Lalit Seth (69) suffered kidney failure in December and has been on dialysis since then. But the diamond exporter doesn’t have to go to a hospital thrice a week. He simply connects a tiny tube inserted in his abdomen to a laptop-sized machine before going to bed every night and disconnects it when he wakes up.
Seth is among a small but growing number of patients suffering kidney failure who are opting for peritoneal dialysis (PD), a lesser-known dialysis method that allows patients to do the treatment in the comfort of their homes. (see graphic)

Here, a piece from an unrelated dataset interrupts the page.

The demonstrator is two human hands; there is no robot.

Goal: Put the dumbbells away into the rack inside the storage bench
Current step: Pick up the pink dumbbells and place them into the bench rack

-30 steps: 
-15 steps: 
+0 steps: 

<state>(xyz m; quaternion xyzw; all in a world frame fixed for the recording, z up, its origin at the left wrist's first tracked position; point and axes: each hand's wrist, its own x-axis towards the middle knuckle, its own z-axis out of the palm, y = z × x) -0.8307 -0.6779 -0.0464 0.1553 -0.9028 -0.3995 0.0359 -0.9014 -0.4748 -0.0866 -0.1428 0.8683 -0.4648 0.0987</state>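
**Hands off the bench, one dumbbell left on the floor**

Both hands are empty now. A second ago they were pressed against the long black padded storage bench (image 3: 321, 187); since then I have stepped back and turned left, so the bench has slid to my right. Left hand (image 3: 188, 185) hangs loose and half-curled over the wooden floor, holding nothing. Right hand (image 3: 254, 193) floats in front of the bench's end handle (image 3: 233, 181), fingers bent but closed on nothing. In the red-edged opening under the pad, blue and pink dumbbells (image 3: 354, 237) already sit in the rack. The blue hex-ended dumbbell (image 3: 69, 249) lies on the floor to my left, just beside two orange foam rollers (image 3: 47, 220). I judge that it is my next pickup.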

PD has been available for 20 years but it was not a preferred option because it was too expensive and there were more chances of infection compared to the regular haemodialysis. Research and advances in the technology over the years have minimised side effects and made it more pocket-friendly.
“In the past, fluids for PD were not available in India. They had to be imported and were too expensive,” said Dr Jatin Kothari, consultant nephrologist with Hinduja Hospital, on World Kidney Day on Thursday.
He added that materials (bags to collect fluid) used had also been improvised so the chances of infection were minimal. About 20 of Dr Kothari’s patients are on PD. The doctor said PD is not recommended for patients who have had an abdominal surgery or suffers from intestine cancer.
Jaslok Hospital’s nephrologist Dr Bhupendra Gandhi said PD is a good option for those who live in rural areas, which don’t have a dialysis centre. “But it should be given to very selective patients. The patient has to be very disciplined and cautious to ensure he does not forget a session or contract an infection,” he said.